Identifying risks is only half the battle. To be effective, security insights must be translated into prioritized, actionable tasks. BeyondTrust’s new 'Findings Explorer' aims to bridge this critical gap between discovery and remediation. The feature consolidates all detections and recommendations, scores them by risk, and, crucially, maps them to the NIST 800-53 and MITRE ATT&CK frameworks.

This integration is a significant boon for overburdened security and compliance teams. By aligning findings with NIST 800-53, a standard for federal information systems, the assessment helps organizations streamline compliance reporting and demonstrate adherence to regulatory controls. Simultaneously, mapping to the MITRE ATT&CK framework provides vital context by showing how a specific vulnerability could be exploited by adversaries using known tactics and techniques. This allows security operations centers (SOCs) to prioritize fixes based on real-world threat behaviors, focusing their efforts where they will have the most impact on organizational defense.
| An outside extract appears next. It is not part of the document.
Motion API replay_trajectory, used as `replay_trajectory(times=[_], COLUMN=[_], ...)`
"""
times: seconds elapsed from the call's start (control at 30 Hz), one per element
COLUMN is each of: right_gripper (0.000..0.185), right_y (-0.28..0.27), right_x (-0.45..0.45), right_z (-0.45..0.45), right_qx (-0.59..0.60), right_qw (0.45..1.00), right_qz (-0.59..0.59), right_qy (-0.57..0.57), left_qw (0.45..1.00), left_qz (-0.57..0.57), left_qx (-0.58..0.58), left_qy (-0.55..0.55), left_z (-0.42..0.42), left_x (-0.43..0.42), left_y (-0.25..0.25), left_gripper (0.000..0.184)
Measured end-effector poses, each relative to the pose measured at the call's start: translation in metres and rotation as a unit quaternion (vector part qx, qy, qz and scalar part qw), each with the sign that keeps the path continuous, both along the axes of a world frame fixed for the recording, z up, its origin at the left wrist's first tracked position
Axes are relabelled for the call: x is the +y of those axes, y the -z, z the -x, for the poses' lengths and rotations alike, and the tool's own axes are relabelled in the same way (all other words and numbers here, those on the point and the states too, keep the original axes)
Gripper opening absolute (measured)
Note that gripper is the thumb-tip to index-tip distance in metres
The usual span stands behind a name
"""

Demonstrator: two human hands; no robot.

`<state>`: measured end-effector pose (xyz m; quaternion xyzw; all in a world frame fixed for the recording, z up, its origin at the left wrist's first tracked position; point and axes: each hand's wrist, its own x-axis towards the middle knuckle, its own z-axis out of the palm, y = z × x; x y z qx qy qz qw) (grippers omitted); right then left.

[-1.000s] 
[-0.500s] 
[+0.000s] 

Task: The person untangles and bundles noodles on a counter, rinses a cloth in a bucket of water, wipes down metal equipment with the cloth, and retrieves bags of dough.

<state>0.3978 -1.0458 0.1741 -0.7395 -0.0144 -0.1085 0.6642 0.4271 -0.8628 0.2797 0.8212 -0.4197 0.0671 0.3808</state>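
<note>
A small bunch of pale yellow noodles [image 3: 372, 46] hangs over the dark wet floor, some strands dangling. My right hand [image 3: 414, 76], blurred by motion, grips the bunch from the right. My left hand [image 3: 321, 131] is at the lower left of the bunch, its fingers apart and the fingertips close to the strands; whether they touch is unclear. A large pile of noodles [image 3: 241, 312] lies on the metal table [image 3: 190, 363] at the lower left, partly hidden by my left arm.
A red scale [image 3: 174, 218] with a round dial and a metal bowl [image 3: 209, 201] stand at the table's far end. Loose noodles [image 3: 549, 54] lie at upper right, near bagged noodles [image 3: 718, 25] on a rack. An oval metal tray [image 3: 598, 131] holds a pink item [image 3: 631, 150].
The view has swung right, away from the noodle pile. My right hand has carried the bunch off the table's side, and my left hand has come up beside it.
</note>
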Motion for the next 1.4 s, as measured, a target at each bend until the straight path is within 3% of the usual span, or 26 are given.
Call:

This approach helps transform identity security from a series of point-in-time audits into a continuous improvement program, providing a common language that security technicians, compliance officers, and executive leaders can all understand.

A Differentiated Approach in a Crowded Field

The identity security market is fiercely competitive, with major players like CyberArk, SailPoint, and Okta all racing to address the challenges of modern identity sprawl. While many vendors are incorporating AI to enhance their own platforms, BeyondTrust’s strategy of creating an explicit pillar to secure AI identities within a broader risk assessment framework is a notable differentiator.

By offering the initial assessment free of charge with findings delivered within 24 hours, the company is making a confident play to demonstrate its value quickly. This approach effectively lowers the barrier to entry for organizations to gain visibility into their most pressing identity risks, including those they may not have known existed within their AI deployments. As enterprises continue to embrace AI, the ability to discover, control, and secure the privileges of every identity—human, machine, and AI agent—from a single, unified platform will become not just an advantage, but a necessity.